Best answer: Washing your hands every time you handle raw chicken is another one of those things (like so many of our COVID interventions) that has an important and noticeable impact at a Public Health kind of level, but a relatively small impact on any individual healthy adult's personal risk.

Every day, millions of people handle raw chicken and then either do not wash their hands at all or wash their hands inadequately. A 2018 observational study showed that 97% of people failed to wash their hands properly after handling poultry (this is in the US). Obviously 97% of people who eat chicken (or food prepared alongside chicken) do not get sick. Even if we assume that only, say, 10% of the chicken was contaminated with salmonella (I think the numbers in the US are actually much higher, like 50%), if people got sick one out of every ten times they ate chicken, I don't chicken would be so popular. But a large enough percentage of people do get sick (especially kids/elderly/immunocompromised people) that it's really important that we use good hygiene!

You will probably not get sick. You probably wouldn't have gotten sick even if you licked a raw contaminated chicken breast (but please don't!).
posted by mskyle at 2:42 PM on May 4, 2020 [11 favorites]

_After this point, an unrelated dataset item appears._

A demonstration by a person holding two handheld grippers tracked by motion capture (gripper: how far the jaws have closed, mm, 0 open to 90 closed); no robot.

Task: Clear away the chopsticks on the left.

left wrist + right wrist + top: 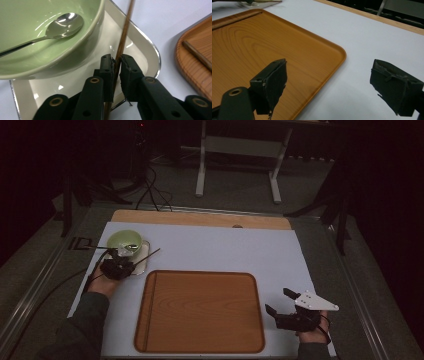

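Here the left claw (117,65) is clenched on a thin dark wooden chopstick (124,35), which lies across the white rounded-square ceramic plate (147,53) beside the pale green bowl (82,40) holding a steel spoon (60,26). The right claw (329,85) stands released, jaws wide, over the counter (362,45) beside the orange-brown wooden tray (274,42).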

Response by poster: Thanks for the info, everyone. I'll stop worrying but I'll prepare a few things just in case.
posted by thebots at 3:26 PM on May 4, 2020


Best answer: In our family, we have a running joke about “poultry towels” because my mother so routinely wiped her raw-poultry hands on a dish towel instead of washing them. And then KEPT USING THE TOWEL FOR OTHER THINGS. She also ALWAYS put the cooked chicken back into the raw chicken marinade. No one ever got sick. I totally would not recommend that, but I have eaten raw poultry residue and unfathomable number of times, so based on personal experience I would guess that the absolute risk is very low.